[WORK TO COMPLETE]: Character for character, write out the data below.

[DATASET EXCERPT]:
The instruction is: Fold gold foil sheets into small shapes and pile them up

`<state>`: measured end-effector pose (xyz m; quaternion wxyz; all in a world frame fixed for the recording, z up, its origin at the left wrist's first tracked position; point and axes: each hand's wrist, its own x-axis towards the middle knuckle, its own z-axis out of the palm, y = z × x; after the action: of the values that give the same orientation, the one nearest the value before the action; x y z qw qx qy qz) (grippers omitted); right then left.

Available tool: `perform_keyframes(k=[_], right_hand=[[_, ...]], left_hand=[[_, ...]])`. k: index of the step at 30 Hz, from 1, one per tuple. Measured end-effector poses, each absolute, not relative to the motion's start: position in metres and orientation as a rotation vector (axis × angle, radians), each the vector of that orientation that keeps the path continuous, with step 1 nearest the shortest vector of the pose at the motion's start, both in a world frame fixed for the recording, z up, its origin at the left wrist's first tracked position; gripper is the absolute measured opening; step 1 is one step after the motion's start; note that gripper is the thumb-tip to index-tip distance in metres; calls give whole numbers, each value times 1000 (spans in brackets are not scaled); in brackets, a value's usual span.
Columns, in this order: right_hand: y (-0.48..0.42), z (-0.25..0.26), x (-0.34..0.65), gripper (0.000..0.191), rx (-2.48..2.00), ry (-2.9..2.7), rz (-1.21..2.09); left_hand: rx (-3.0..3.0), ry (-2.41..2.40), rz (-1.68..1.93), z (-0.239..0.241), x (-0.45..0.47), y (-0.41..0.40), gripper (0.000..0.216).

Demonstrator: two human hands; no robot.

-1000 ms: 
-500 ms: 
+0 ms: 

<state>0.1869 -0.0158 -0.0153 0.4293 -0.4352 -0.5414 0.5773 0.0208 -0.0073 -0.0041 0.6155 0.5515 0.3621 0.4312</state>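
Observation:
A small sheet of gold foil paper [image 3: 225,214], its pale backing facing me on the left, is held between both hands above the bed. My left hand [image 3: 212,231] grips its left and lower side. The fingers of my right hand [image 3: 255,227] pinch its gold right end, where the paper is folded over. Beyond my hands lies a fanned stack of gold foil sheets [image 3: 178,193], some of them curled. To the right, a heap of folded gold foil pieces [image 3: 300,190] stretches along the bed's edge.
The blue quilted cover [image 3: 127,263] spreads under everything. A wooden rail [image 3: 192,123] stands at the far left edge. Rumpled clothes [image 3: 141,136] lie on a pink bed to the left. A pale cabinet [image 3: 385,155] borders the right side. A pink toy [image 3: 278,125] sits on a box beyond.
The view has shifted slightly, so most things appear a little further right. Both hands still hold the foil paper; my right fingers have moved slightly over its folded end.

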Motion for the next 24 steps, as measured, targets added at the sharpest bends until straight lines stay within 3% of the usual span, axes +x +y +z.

[EXERCISE ANSWER]:
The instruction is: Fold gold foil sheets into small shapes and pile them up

`<state>`: measured end-effector pose (xyz m; quaternion wxyz; all in a world frame fixed for the recording, z up, its origin at the left wrist's first tracked position; point and axes: each hand's wrist, its own x-axis towards the middle knuckle, its own z-axis out of the palm, y = z × x; after the action: of the values that give the same orientation, the one nearest the value before the action; x y z qw qx qy qz) (grippers omitted); right then left.

Available tool: `perform_keyframes(k=[_], right_hand=[[_, ...]], left_hand=[[_, ...]])`. k: index of the step at 30 Hz, from 1, one per tuple. Measured end-effector poses, each absolute, not relative to the motion's start: position in metres and orientation as a rotation vector (axis × angle, radians), each the vector of that orientation that keeps the path continuous, with step 1 nearest the shortest vector of the pose at the motion's start, both in a world frame fixed for the recording, z up, its origin at the left wrist's first tracked position; gripper is the absolute measured opening; step 1 is one step after the motion's start; note that gripper is the thumb-tip to index-tip distance in metres; calls give whole numbers, each value times 1000 (spans in brackets are not scaled); in brackets, a value's usual span.
Columns, in this order: right_hand: y (-0.48..0.42), z (-0.25..0.26), x (-0.34..0.65), gripper (0.000..0.191), rx (-2.48..2.00), ry (-2.9..2.7), rz (-1.21..2.09); left_hand: rx (-3.0..3.0), ry (-2.41..2.40), rz (-1.68..1.93), z (-0.239..0.241), x (-0.45..0.47), y (-0.41..0.40), gripper (0.000..0.216).

Demonstrator: two human hands; no robot.

-1000 ms: 
-500 ms: 
+0 ms: 

<state>0.1869 -0.0158 -0.0153 0.4293 -0.4352 -0.5414 0.5773 0.0208 -0.0073 -0.0041 0.6155 0.5515 0.3621 0.4312</state>
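Observation:
A small sheet of gold foil paper [image 3: 225,214], its pale backing facing me on the left, is held between both hands above the bed. My left hand [image 3: 212,231] grips its left and lower side. The fingers of my right hand [image 3: 255,227] pinch its gold right end, where the paper is folded over. Beyond my hands lies a fanned stack of gold foil sheets [image 3: 178,193], some of them curled. To the right, a heap of folded gold foil pieces [image 3: 300,190] stretches along the bed's edge.
The blue quilted cover [image 3: 127,263] spreads under everything. A wooden rail [image 3: 192,123] stands at the far left edge. Rumpled clothes [image 3: 141,136] lie on a pink bed to the left. A pale cabinet [image 3: 385,155] borders the right side. A pink toy [image 3: 278,125] sits on a box beyond.
The view has shifted slightly, so most things appear a little further right. Both hands still hold the foil paper; my right fingers have moved slightly over its folded end.
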
Motion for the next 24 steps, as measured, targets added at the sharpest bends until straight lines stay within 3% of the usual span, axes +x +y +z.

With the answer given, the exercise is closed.